Researchers at Kaiser Permanente Northern California have shown that the risk of contracting influenza increases by about 16% every 28 days after vaccination. This means that many people may be less protected at the height of the flu season if they were vaccinated in early September.
The study was conducted over several influenza seasons, from September 1, 2010 to March 31, 2017, and included participants who were vaccinated with the inactivated influenza vaccine (influenza vaccine) and who were then tested for the influenza vaccine. influenza and respiratory syncytial virus (RSV). as a negative control result, by a polymerase chain reaction test.
Instead of a more traditional, "case-insensitive, negative-control" model, this study aimed to determine whether the risk of positive tests for influenza, compared to negative tests, increased with the time elapsed since vaccination .
Results show that flu risk doubles as the season progresses
The study used electronic medical records of 44,959 patients tested positive for influenza in the Kaiser Permanente Northern California health system.
In comparison with vaccinated participants 14 to 41 days before the test, those vaccinated 42 to 69 days before the test had 1.32 (95% confidence interval [CI]According to the authors of the study, the probabilities of testing for influenza range from 1.11 to 1.55).
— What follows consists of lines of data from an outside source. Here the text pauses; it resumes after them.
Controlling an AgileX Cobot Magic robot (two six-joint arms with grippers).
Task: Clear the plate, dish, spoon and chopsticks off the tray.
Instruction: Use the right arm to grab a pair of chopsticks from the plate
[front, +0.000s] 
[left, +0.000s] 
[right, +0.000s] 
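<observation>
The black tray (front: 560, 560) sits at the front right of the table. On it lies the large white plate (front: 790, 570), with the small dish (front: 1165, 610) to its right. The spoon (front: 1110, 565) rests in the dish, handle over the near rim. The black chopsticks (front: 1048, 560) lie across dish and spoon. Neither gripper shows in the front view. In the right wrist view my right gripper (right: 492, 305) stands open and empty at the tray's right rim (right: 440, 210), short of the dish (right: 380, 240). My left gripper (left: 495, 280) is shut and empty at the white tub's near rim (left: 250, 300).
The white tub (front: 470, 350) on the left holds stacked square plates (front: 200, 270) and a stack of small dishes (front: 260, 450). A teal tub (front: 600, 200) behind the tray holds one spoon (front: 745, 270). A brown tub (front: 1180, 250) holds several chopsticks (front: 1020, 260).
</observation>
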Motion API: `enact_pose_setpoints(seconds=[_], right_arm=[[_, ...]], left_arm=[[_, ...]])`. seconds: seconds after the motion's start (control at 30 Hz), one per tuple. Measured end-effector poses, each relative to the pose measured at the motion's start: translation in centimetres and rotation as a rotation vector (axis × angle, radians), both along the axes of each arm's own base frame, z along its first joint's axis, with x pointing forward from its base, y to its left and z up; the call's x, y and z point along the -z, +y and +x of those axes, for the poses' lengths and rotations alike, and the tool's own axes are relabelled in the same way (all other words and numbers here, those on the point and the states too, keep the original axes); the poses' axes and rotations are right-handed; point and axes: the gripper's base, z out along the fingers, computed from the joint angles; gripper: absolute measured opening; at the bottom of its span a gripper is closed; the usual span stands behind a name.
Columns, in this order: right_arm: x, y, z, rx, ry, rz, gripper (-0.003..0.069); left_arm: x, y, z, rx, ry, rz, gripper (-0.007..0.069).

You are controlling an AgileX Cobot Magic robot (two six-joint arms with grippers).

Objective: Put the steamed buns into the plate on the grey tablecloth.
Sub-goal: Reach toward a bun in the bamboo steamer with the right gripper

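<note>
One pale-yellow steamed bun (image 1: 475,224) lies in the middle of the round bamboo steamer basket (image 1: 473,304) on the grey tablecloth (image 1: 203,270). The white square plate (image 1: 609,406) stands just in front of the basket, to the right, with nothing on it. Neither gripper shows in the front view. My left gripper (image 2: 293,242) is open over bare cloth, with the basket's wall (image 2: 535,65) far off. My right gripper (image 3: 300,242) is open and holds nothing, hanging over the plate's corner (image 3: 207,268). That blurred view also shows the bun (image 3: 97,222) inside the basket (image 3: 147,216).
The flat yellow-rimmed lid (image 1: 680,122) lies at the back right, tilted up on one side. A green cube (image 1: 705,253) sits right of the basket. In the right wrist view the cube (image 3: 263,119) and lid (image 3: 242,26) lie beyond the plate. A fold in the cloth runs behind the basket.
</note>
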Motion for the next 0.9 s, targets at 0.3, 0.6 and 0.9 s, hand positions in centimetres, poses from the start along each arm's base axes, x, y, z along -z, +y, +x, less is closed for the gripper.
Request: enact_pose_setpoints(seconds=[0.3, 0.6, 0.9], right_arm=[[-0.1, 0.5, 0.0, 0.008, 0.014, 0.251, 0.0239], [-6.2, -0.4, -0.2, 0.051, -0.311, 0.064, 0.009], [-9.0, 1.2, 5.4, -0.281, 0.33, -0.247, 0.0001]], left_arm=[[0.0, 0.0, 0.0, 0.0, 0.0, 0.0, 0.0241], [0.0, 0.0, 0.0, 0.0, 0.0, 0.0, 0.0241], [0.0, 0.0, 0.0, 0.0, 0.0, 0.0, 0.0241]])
The odds ratio (OR) was 2.06 (95% CI: 1.69 to 2.51) for those vaccinated at least 154 days prior to the test.
No evidence of decline was found for RSV.
According to the authors, most cases were associated with protection against influenza A because this viral strain accounted for 80% of the confirmed cases included in this study.
The authors also included a model that looks at the transfer of influenza vaccination in late November, but they wrote: "Although our findings suggest that a number of influenza cases could be avoided with caution. "
The study highlights the challenge of evaluating the influenza vaccine
Other recent studies conducted in the United States, Spain and the United Kingdom have also shown a decrease in influenza vaccine effectiveness between seasons, but experts caution that the change to the calendar recommendation is a complicated business.
"My informal sense of literature [is] that the suggestion is strong enough that people can be reliably vaccinated a week or two before the start of the influenza season, they would be better protected, "said Marc Lipsitch, PhD, professor of epidemiology at Harvard University wrote a comment on this study: "The most complicated thing is the trade-off between rejecting it and not doing it at all," he said.
Lipsitch said the risk to public health of people who would not get vaccinated during the year could be too high. In his commentary, he stated that a multitude of variables, including antigen drift and circulating strains, make the study of vaccine timing particularly difficult.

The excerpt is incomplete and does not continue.